* ASSIGNMENT
In the entries below, find the line containing "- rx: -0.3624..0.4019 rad" and the line containing "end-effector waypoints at". Copy those two lines and everything between them exactly, and only that.
________
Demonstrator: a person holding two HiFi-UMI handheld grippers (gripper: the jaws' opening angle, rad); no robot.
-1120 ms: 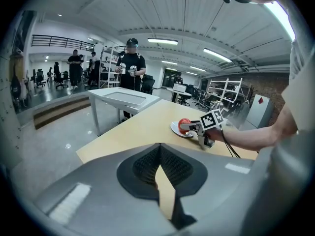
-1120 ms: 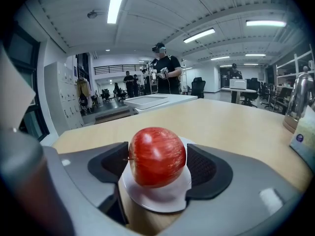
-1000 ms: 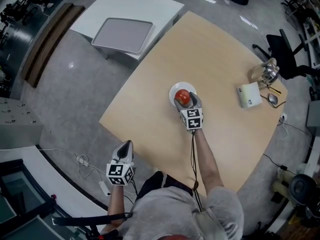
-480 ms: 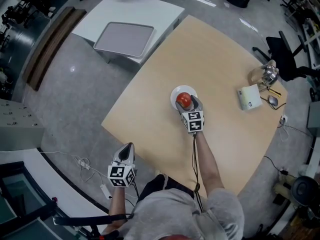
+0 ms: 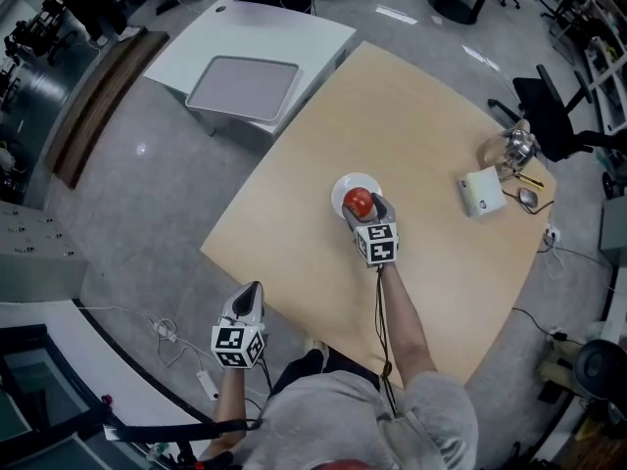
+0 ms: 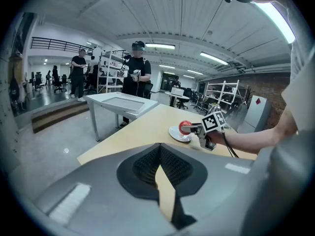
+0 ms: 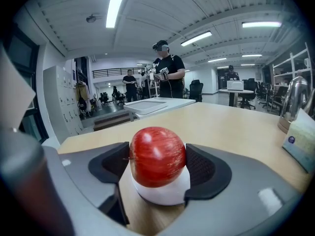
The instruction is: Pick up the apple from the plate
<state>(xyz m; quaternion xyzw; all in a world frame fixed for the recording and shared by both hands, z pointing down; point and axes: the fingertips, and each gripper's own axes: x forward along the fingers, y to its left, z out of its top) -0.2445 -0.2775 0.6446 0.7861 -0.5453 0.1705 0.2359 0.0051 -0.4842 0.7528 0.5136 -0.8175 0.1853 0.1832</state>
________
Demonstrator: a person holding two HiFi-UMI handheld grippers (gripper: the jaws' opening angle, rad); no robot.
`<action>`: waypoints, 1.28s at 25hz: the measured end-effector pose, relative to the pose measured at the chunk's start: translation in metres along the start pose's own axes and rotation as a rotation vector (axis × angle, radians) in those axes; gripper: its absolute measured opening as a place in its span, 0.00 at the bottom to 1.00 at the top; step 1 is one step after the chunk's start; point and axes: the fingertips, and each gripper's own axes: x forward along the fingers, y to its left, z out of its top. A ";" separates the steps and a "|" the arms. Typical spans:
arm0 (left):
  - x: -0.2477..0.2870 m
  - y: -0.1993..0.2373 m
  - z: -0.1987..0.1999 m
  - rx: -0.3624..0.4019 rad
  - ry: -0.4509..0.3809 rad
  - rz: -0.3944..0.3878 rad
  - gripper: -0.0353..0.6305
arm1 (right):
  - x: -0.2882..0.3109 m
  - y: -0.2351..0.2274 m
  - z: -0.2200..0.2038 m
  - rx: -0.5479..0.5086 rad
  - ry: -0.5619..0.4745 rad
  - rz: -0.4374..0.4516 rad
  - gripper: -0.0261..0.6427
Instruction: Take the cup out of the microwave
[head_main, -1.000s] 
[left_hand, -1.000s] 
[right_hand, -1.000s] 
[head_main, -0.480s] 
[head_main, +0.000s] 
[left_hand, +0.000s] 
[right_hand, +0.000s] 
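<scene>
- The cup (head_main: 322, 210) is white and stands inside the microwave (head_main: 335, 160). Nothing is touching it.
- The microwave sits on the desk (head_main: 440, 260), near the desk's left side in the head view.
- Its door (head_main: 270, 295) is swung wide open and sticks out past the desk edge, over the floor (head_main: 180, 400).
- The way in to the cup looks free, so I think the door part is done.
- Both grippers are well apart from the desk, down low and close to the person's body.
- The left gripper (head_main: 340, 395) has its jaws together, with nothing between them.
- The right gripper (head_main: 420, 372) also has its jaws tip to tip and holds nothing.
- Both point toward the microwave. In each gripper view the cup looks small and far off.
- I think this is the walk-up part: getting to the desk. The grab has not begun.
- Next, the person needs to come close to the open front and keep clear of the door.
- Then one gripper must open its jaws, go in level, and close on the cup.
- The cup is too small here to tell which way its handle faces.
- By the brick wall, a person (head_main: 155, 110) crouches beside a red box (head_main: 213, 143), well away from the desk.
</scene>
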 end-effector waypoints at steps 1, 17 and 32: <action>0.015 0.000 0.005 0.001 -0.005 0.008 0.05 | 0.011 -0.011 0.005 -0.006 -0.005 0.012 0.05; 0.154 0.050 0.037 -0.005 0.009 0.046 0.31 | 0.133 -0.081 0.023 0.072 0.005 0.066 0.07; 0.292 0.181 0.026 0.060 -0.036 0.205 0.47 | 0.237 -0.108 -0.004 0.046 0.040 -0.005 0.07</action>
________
* PROBLEM SOLUTION
  - rx: -0.3624..0.4019 rad
  - ry: -0.4509..0.3809 rad
  - rz: -0.3944..0.3878 rad
  - gripper: -0.0353..0.6305
arm1 (right):
  - x: -0.2882..0.3109 m
  - y: -0.2351..0.2274 m
  - z: -0.2200..0.2038 m
  - rx: -0.5479..0.5086 rad
  - ry: -0.5619..0.4745 rad
  - rz: -0.4374..0.4516 rad
  - gripper: -0.0261..0.6427
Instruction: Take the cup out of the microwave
[head_main, -1.000s] 
[left_hand, -1.000s] 
[right_hand, -1.000s] 
[head_main, -0.480s] 
[head_main, +0.000s] 
[left_hand, +0.000s] 
[right_hand, +0.000s] 
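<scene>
- The cup (head_main: 322, 210) is white and stands inside the microwave (head_main: 335, 160). Nothing is touching it.
- The microwave sits on the desk (head_main: 440, 260), near the desk's left side in the head view.
- Its door (head_main: 270, 295) is swung wide open and sticks out past the desk edge, over the floor (head_main: 180, 400).
- The way in to the cup looks free, so I think the door part is done.
- Both grippers are well apart from the desk, down low and close to the person's body.
- The left gripper (head_main: 340, 395) has its jaws together, with nothing between them.
- The right gripper (head_main: 420, 372) also has its jaws tip to tip and holds nothing.
- Both point toward the microwave. In each gripper view the cup looks small and far off.
- I think this is the walk-up part: getting to the desk. The grab has not begun.
- Next, the person needs to come close to the open front and keep clear of the door.
- Then one gripper must open its jaws, go in level, and close on the cup.
- The cup is too small here to tell which way its handle faces.
- By the brick wall, a person (head_main: 155, 110) crouches beside a red box (head_main: 213, 143), well away from the desk.
</scene>
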 end-effector waypoints at steps 1, 17 and 32: <action>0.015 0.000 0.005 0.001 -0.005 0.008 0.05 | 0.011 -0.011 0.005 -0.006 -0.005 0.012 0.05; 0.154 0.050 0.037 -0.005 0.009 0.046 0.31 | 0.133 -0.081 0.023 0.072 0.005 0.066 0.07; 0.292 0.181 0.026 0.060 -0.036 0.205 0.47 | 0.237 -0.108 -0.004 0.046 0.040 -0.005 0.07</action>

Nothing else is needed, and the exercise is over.